For centuries, even deep into the scientific era, human beings have projected themselves to be one of the most intelligent species on the planet. After all, we are highly observant creatures where we applied the schematics from nature and of our own kind to build a grand modern civilization. It’s our gift of awareness that has allowed us to replicate forms that we see around us. When it comes to mimicry, we’ve adopted behavioural mimicry which includes taking on body language, mannerisms and gestures of people. On the other hand, we’ve even mastered verbal mimicry where we can impersonate someone’s speech patterns and characteristics. While human beings do possess this vocal repertoire, we aren’t not the only ones that have tapped into this vocal versatility to interact with our environment
Birds exhibit a special voice box below their trachea called the syrinx, which has muscles on its outer wall that can manipulate complex sounds with ease. Much of a birds’ communications is vocal, as they have adapted to interact with their surroundings using a medley of calls to attract mates and safeguard territories. But have you ever hear birds mimic different sounds?
Not has this intrigued many ornithologists but it has left many birders and enthusiast perplexed when they hear a call of a bird but there’s unexpected species perched where the sound seems to be coming from.
Top Mimicking Birds
Birds have been able to mimic sounds since the advent of its discovery. Many species of birds fall under this category where they’ve expanded their vocabulary for a wide array of reasons. The variety of sounds include calls of different species of birds and other animals. In many cases, birds who have encountered human activity or live in close proximity to human beings have been known to mimic sounds that belong to the human world.
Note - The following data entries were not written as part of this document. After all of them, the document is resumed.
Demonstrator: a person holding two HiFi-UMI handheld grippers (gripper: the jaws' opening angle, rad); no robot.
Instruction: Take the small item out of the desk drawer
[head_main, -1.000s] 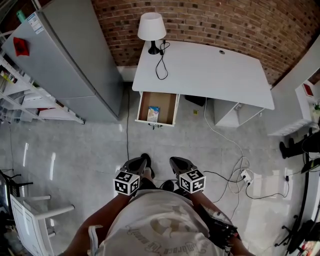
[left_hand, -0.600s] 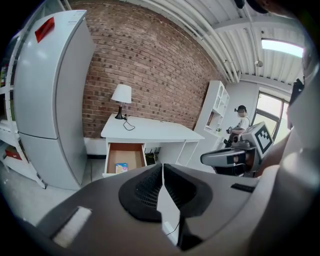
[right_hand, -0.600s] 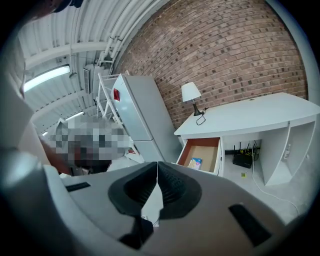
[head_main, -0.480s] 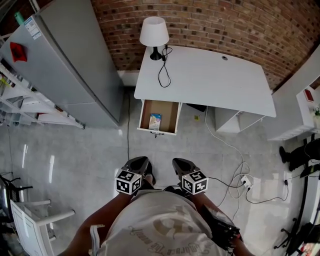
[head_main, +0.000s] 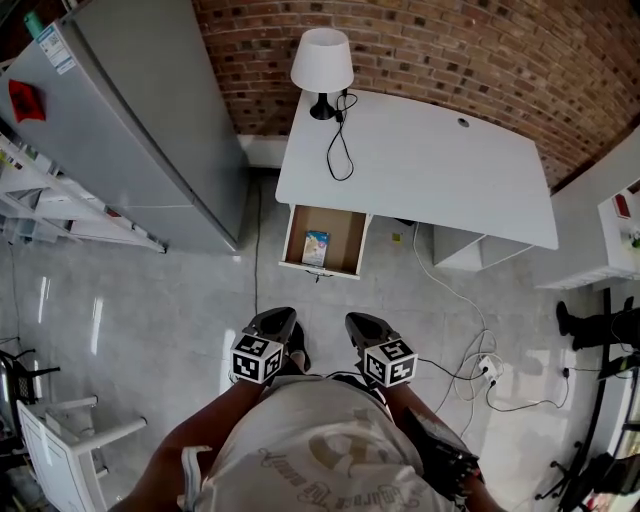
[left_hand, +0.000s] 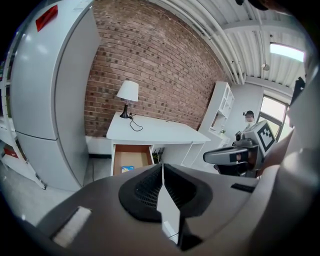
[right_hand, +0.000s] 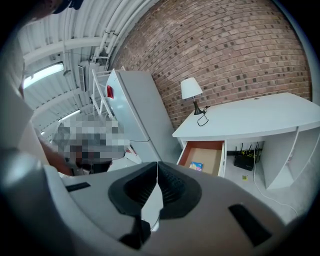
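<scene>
Both sets of jaws are pressed together with nothing in them, the left gripper (left_hand: 162, 170) and right gripper (right_hand: 157, 167) held side by side. One fridge (head_main: 130, 110) is ahead and left of the jaws, and one lamp (head_main: 322, 62) sits on the desk (head_main: 430, 170) ahead. One drawer (head_main: 345, 235) is open, with one small item (head_main: 316, 247) lying flat inside, well ahead of both jaws. Only the left gripper view catches a far-off person (left_hand: 247, 122). The right gripper view looks under the desk at a black box (right_hand: 245, 162).
</scene>
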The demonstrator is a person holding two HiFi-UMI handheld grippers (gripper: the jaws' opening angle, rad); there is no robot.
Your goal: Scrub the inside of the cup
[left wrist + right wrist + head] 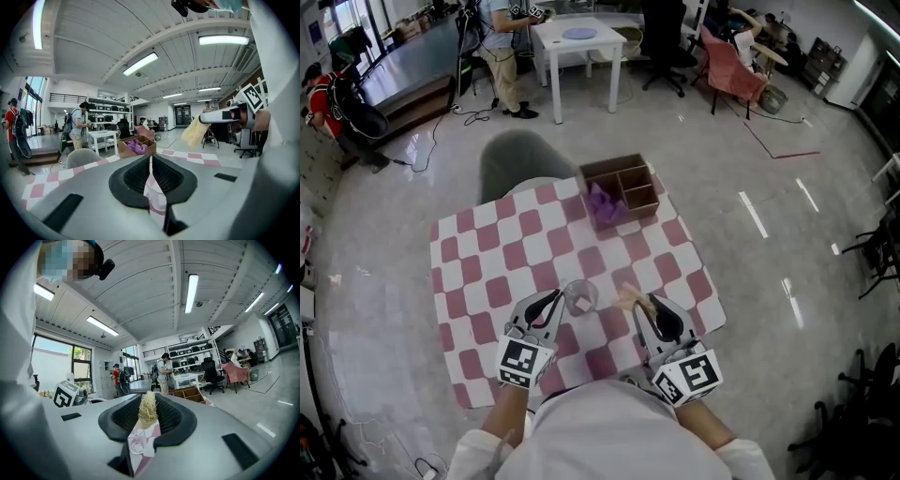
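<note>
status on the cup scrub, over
Left tongs shut beside clear glass cup. Right tongs shut on pale yellow fibrous scrubber, outside cup. Nothing blocking.

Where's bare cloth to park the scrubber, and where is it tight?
Free: the tablecloth's left half, bordered by the box, the far-left edge and the left gripper. There is also a narrower strip right of centre, between box and right gripper. Tight: the near edge, where cup, scrubber and both grippers bunch together.
</note>
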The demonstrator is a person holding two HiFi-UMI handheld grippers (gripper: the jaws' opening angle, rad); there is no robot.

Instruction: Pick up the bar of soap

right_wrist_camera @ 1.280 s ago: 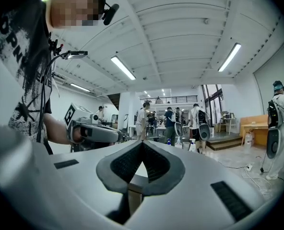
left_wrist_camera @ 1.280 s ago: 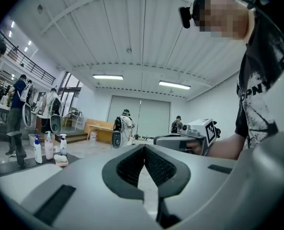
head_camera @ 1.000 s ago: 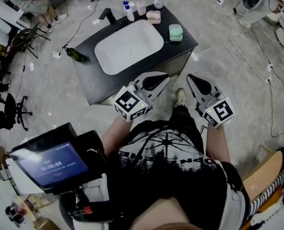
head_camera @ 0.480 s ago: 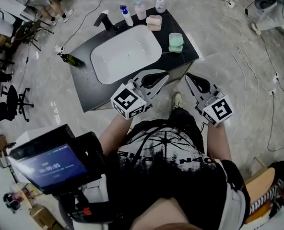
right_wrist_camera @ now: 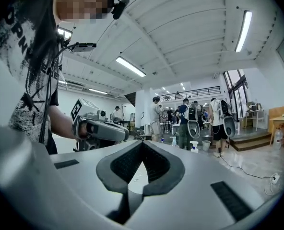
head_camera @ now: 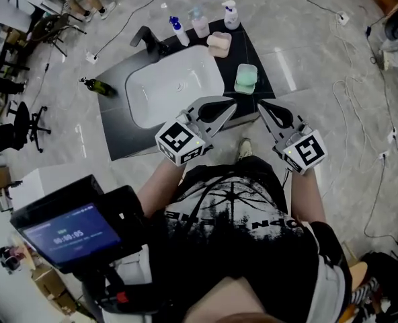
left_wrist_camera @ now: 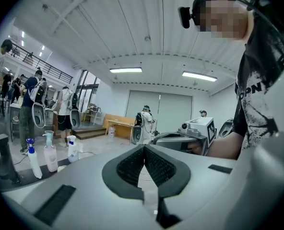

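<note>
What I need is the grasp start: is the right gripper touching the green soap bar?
Apart. In the head view the right gripper, shut, lies short of the green soap bar, dark counter showing between; the right gripper view shows empty jaws.

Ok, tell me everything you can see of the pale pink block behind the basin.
The pale pink block is a rounded rectangle with a matte look. It seems to be two stacked layers, perhaps a bar on a matching dish, but it is too small to tell. It lies flat on the dark countertop, beside the far right corner of the white basin and just in front of the white pump bottle. Nothing but the counter touches it.
</note>
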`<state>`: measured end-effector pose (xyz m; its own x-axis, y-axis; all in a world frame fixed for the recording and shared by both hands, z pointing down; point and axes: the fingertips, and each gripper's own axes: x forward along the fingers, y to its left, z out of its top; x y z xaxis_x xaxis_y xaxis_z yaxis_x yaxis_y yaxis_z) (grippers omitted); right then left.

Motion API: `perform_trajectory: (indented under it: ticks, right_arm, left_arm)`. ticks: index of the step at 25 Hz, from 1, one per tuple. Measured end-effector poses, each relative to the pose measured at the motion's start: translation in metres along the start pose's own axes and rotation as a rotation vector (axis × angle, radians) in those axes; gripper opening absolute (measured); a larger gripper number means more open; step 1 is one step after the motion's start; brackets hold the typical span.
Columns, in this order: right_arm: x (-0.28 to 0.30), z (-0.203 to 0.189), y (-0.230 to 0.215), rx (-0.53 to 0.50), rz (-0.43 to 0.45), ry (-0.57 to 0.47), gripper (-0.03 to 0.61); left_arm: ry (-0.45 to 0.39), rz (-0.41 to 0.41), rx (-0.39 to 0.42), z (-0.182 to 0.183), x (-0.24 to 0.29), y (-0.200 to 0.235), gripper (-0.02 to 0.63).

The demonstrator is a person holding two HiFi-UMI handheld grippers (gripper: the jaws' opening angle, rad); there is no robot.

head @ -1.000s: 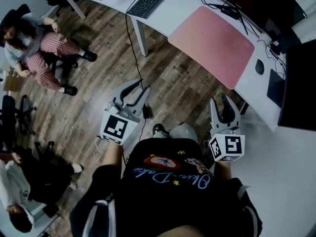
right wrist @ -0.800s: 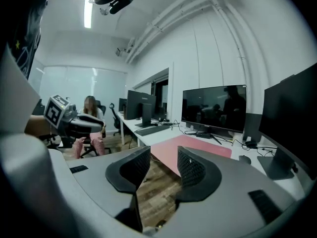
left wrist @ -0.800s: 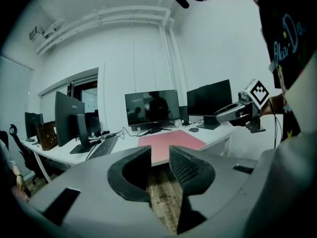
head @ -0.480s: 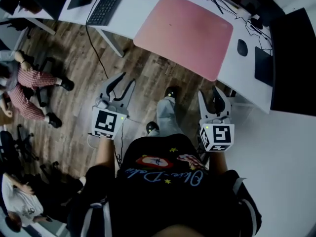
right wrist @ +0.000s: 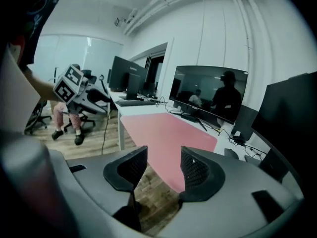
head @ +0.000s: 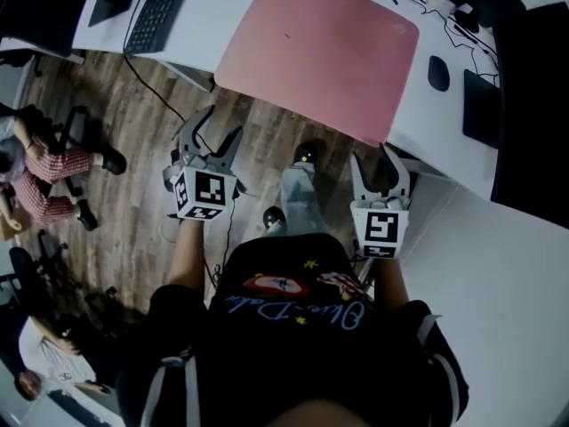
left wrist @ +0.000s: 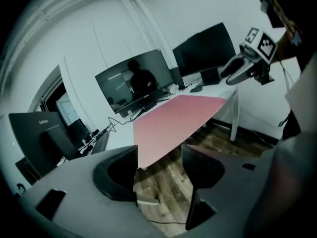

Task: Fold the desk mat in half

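Observation:
A pink desk mat (head: 320,52) lies flat and unfolded on the white desk (head: 227,7); it also shows in the left gripper view (left wrist: 173,118) and the right gripper view (right wrist: 168,133). My left gripper (head: 212,139) hangs over the wooden floor just short of the mat's near left corner; its jaws have just been opening and nothing is between them (left wrist: 159,168). My right gripper (head: 380,160) sits below the mat's near right corner, apart from it; its jaws have also just been opening and are empty (right wrist: 163,168).
A keyboard (head: 160,7) lies left of the mat, a black mouse (head: 437,73) and dark monitors (head: 533,105) to its right. Cables run behind the mat. Seated people and office chairs (head: 53,149) occupy the floor at left. My own legs and shoes (head: 298,189) stand between the grippers.
The view has swung toward the desk, so the mat now fills the top centre. Both grippers have moved closer to its near edge and their jaws stand wider apart.

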<state>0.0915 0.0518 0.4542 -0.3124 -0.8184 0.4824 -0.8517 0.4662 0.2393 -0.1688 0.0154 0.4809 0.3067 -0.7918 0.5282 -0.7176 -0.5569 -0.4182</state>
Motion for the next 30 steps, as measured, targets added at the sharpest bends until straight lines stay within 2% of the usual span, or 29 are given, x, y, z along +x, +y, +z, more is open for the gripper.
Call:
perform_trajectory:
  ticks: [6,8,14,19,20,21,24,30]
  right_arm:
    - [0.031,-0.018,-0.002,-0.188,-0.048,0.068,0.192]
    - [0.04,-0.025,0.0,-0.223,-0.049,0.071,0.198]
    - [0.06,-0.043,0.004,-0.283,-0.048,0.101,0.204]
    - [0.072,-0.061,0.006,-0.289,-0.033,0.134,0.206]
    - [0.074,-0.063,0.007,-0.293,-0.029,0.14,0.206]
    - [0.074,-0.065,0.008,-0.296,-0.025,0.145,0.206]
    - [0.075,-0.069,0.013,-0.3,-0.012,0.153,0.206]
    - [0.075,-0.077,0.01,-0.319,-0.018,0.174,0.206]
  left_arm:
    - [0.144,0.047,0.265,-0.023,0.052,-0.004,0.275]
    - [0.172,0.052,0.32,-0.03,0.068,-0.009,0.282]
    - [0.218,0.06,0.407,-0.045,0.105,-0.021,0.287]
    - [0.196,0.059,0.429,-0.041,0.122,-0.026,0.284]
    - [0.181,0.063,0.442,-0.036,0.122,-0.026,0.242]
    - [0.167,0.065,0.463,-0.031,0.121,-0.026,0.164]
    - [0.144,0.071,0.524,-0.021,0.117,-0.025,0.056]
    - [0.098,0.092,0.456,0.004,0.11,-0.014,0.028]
The superb lyrebird is one remarkable species that has been observed to mimic the sounds of a camera shutter and chainsaws apart from 20 other species of birds of its habitat.
A fair indictor of vocal experience lies in the birds age. However, birds begin experimenting with sound when they’re just about juveniles. Their curiosity is peaked as they first learn by observing their parents, which soon expands to their surrounding environment.
|Mimicking Birds of India
|Mimicking Birds of Rest of the World
|Raquet Tailed Drongo
|African Gray Parrot
|Common Hill Myna
|White Rumped Shama
|Golden Fronted Leaf Bird
|White Bellied Drongo
Why Birds Impersonate Other Birds
Through several observations, it is understood that birds use an array of songs of other birds and animals to go about their day to day lives by incorporating techniques of stealth and productivity. This ranges from capitalising on food to impressing potential mates.
- Territorial Defence and Brood Protection
With threats from other birds to in the form of brood parasitism or predation. Some birds have equipped themselves to sound like a bird of prey to deter birds from approaching their nests, thereby safeguarding themselves and their chicks from foreign dangers. Also, the extra arsenal added in the form of vocal prowess can also help birds demonstrate their own strength, keeping challengers away by tricking them into thinking there are more birds in the area than previously conceived.
- Capitalise Food
This feature can be particularly attributed to drongos. With an innate sense of intelligence, species of drongos are highly observant when it comes to grabbing food from other species. While keeping a watchful eye from a comfortable perch, they are quick to impersonate a bird of prey when they discover that the other birds have struck gold. Terrified by the false threat of a predator, the birds scatter away, leaving a spread of food for the drongo to pick from.
- To Attract a Mate
Exhibiting vocal compositions to attract mates is an integral part of courtship rituals for most species of birds. Singing a song that has different tones incorporated will garner the much needed attention as it displays a sign of intelligence that is highly desirable. Observing peculiar sounds and applying it to their vocal range can most certainly entice a female. The Syke’s Lark is a great example of this, attracting its’ mate with bouts of mimicry, combined with other vocalisations. Not only is it fairly accurate but it includes the sounds of 15-20 species in a less than a minute.
- Acceptance and Play
Many birds live in flocks and social groups where learning from one another can bring about social acceptance. Many a times, mimicry can help them enhance their skills and by observing other birds within the flock which will subsequently help them increase their chances of attracting mates and safeguarding territory in the future. We might not completely grasp this, but birds do sing as a form of play. When they hear certain sounds, they enjoy experimenting with the newly discovered tones to see what they can possibly do with them.
Telling the Difference in Calls
As mentioned before, for many birders, even the ones with trained ears, can find it quite perplexing as they hear an unexpected call or bird song that doesn’t sound like the original. But tuning in to the below factors can help you identify a genuine call from its imposter
- Try and seek the origins of the call. Identifying the bird based on sight will guarantee the most accurate ID
- Tune in to the song, you might notice tonal variations or glitches that give the song away. For example, Raquet Tailed Drongos exhibit a metallic glitch in their mimicry
- Also, do keep in mind the habitat you’re in. Many times, their might be a mismatch of bird call and the area you hear it in.